Balance transfers: how much can I move?

balance transfer

"I'm thinking about moving some credit card debt to 0% balance transfer card. How much can I move?"

The amount that can be moved to a balance transfer credit card is determined by the cardholder's credit limit.

Most providers specify that cardholders can transfer a percentage of their total limit - often 90 to 95% - and sometimes impose a maximum cap too.

However, new credit card applicants don't find out their credit limit until after they've been accepted.

So how can you estimate the amount you'll be able to transfer?

Before applying: two things to watch

There are two main things to look out for: the rules of the card provider in question and the applicant's credit history.

Card provider rules

Credit limit: Take a look at the top 0% balance transfer credit cards and you'll usually find that they allow cardholders to transfer up to 90 - 95% of the available credit limit.

So if the credit limit on the card was £3,000 they'd accept a transfer of up to £2,850.

Providers keep that extra bit of credit limit to allow them space to add transfer fees, and possibly interest, to the account without exceeding the limit.

How much is granted will largely depend on how much the credit card provider feels comfortable lending but, as we'll see in the next section, it's also dependent on an applicant's credit history.

Maximum transfer limits: In addition to the percentage of credit limit, some 0% balance transfer offers actually reduce the amount their cardholders can transfer even more by adding a maximum transfer amount.

Typically, card providers set this limit around £3,000 or £5,000.

More on
balance transfers
'Unofficial' transfer deals here
'Life of balance' transfers here
Poor credit history here

However, a stated maximum doesn't mean cardholders will be able to use 100% of the credit limit.

Generally, card providers with this extra bit of small print stipulate that cardholders can move X% of the credit limit or £X whichever is lower.

The idea, then, is to impose a cap on those with the highest credit limit.

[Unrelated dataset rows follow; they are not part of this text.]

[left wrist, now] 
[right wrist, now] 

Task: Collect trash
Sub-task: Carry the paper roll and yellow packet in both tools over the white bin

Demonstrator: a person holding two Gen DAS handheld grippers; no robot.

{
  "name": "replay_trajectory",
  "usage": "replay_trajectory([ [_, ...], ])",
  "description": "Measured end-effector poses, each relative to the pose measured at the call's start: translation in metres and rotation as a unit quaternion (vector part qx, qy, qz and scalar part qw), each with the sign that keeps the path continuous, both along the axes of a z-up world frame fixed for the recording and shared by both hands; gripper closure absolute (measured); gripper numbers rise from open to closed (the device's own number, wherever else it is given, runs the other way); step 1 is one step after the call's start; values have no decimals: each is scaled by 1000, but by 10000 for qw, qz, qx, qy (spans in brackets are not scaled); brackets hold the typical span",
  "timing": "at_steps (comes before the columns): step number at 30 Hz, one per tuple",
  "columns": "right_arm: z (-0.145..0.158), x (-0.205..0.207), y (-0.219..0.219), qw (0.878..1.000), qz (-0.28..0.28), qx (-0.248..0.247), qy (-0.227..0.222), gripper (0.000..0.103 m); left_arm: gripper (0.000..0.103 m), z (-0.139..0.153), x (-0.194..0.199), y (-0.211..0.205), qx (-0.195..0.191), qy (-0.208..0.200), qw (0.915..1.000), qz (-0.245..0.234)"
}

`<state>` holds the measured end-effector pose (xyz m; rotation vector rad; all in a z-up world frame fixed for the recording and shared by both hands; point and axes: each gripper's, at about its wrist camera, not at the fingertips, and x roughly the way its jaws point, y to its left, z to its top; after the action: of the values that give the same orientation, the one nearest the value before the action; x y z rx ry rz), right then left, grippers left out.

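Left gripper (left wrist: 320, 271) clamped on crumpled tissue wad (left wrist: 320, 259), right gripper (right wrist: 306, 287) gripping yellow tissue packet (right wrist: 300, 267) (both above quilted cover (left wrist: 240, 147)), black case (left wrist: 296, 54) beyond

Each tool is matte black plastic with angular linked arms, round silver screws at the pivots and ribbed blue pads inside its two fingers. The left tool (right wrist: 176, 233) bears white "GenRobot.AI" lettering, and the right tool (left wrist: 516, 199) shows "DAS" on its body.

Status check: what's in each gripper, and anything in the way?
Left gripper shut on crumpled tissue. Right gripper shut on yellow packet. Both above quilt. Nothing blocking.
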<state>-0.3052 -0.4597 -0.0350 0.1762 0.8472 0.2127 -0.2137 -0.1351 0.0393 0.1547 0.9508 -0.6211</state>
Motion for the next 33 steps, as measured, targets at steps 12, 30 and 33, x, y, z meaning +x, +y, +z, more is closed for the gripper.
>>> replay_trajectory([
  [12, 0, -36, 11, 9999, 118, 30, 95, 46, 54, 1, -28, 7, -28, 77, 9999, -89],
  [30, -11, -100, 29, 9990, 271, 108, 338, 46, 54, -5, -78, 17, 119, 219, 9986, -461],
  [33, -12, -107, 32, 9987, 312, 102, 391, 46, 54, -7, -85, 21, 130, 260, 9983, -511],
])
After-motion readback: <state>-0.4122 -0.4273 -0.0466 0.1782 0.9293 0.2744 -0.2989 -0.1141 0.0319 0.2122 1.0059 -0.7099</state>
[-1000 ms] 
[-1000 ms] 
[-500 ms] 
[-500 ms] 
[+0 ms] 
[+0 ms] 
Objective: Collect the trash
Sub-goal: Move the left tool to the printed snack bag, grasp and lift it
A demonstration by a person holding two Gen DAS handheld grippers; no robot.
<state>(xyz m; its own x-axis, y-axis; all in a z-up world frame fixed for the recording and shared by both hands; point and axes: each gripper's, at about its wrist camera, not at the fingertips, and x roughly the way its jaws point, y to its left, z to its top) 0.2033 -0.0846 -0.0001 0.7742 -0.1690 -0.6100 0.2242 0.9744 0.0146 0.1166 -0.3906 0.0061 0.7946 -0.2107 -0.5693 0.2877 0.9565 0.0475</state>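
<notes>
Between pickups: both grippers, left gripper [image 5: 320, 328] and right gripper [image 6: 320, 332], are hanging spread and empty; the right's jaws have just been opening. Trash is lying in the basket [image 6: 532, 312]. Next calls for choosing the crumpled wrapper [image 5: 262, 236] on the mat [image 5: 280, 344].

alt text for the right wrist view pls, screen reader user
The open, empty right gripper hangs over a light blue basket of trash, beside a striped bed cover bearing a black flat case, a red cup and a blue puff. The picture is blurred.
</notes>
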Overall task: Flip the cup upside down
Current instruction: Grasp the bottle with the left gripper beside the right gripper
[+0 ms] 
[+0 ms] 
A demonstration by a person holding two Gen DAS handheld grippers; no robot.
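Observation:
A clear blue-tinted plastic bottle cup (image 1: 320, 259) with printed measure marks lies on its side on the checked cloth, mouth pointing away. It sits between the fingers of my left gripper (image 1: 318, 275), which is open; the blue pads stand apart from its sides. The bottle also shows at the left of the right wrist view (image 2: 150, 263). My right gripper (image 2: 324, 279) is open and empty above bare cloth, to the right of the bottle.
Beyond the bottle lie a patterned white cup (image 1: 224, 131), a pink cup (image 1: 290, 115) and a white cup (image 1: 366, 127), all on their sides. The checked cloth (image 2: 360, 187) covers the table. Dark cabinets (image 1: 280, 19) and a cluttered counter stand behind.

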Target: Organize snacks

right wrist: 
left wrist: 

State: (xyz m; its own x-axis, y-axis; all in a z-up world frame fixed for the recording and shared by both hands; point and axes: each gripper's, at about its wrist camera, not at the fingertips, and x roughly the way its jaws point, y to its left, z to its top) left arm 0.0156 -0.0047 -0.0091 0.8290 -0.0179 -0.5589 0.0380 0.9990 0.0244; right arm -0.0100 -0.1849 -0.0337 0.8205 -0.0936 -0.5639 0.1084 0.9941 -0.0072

Again, though, card providers are under no obligation, just because the maximum exists, to offer that amount as a credit limit.

Competition limits: Finally, balance transfer are limited in the sense that cardholders can't move balances between credit cards issued by the same banking group.

For example, a cardholder has debt on an MBNA credit card they can't move it to a Virgin Money credit card.

Here are some more examples of cards linked by a single controlling company:

* Virgin Money will begin managing their own credit card book (i.e. their cards won't be issued by MBNA) at some point in 2014.

In sum: To sum up, to find out how much a credit card may allow you to move:

  1. Find credit limit rule usually 90% or 95% of credit limit can be transferred.
  2. Check maximum transfer limit if there is one.
  3. Check compatibility you can't move balances within the same issuer.

Credit history

So, as we've seen, the amount that can be transferred is still dependent on the card holder's credit limit - an amount that's hard to know until after an application is made.

Credit limits vary greatly depending on assessments of credit history and individual circumstances and each lender will have their own procedures and criteria for working out how much they're willing to lend - one provider may choose to lend more or less to the same applicant than another provider for example.

Additionally, the rules providers use to work this out isn't something they freely disclose.

Figures from The UK Cards Association, say that the average credit limit offered to applicants is £5,000.

However, in the sub prime market credit limits can be as low as £500, so as you can see the averages granted can vary considerably on credit history alone.

On the other end of the scale, those with longstanding excellent credit histories and credentials - no missed payments, considerable experience of borrowing, high income - may be more likely to see higher than average limits, which could be from £6,000 right up to £10,000 or more.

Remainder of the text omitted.